VEGF causes a mild BBB dysfunction
As VEGF is a potent inducer of vascular leakage leading to brain oedema formation, we next analysed histological brain swelling indicating major damage of the BBB as well as BBB permeability. To this end, sodium fluorescein was injected as a permeability marker at 24 h and 3 days after ischaemia, and animals were sacrificed 30 min thereafter. Brain swelling was not influenced by VEGF overexpression (Fig. 5A). However, sodium fluorescein extravasation revealed an increased BBB permeability in transgenic mice as compared with control animals both after 90 min ischaemia/24 h reperfusion (Fig. 5B) and after 30 min ischaemia/3 days reperfusion (Fig. 5C), although the absolute level of BBB damage was far less pronounced in the latter group.

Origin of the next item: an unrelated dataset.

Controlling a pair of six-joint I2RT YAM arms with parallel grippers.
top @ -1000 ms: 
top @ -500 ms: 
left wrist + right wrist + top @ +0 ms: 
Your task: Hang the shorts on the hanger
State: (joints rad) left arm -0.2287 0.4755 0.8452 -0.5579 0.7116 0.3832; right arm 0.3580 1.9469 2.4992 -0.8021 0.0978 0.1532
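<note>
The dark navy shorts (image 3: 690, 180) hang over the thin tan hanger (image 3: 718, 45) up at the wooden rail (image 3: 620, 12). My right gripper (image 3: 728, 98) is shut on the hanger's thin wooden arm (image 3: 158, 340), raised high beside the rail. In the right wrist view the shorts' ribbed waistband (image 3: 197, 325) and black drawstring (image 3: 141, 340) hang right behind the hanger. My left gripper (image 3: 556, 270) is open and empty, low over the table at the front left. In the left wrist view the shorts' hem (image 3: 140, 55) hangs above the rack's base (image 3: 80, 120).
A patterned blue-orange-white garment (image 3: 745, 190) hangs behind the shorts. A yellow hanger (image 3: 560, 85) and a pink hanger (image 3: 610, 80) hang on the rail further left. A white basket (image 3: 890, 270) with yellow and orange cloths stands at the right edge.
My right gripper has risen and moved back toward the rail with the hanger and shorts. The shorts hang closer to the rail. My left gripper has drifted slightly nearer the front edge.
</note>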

VEGF overexpression and angiogenesis
Vascular density was significantly increased in non-ischaemic transgenic mice compared with non-transgenic controls in both the cerebral cortex (143 ± 12 versus 97 ± 14 vessels/square; P < 0.01) and striatum (91 ± 10 versus 67 ± 8; P < 0.01), coinciding with the increased capillary density previously shown in other brain areas (Vogel et al., 2004). After 90 min ischaemia/24 h reperfusion, the number of VEGF receptor-2-positive endothelial cells indicating new vessel growth was equal in transgenic and non-transgenic mice, in both the ischaemic and surrounding non-ischaemic tissue (data not shown). At 3 days reperfusion (after 30 min MCA occlusion), the density of newly formed blood vessels was higher in ischaemic compared with adjacent non-ischaemic areas; however, only in transgenic, but not non-transgenic animals (Fig. 6A). Quantification of vessel profiles revealed a significant increase in vessel density both in the cerebral cortex (Fig. 6B), and, even more pronounced, in the striatum of transgenic mice (Fig. 6C). Thus, the higher VEGF levels in the transgenic mice resulted in a faster and more pronounced angiogenic response, which was most distinct in areas exhibiting neuronal injury (i.e. the striatum).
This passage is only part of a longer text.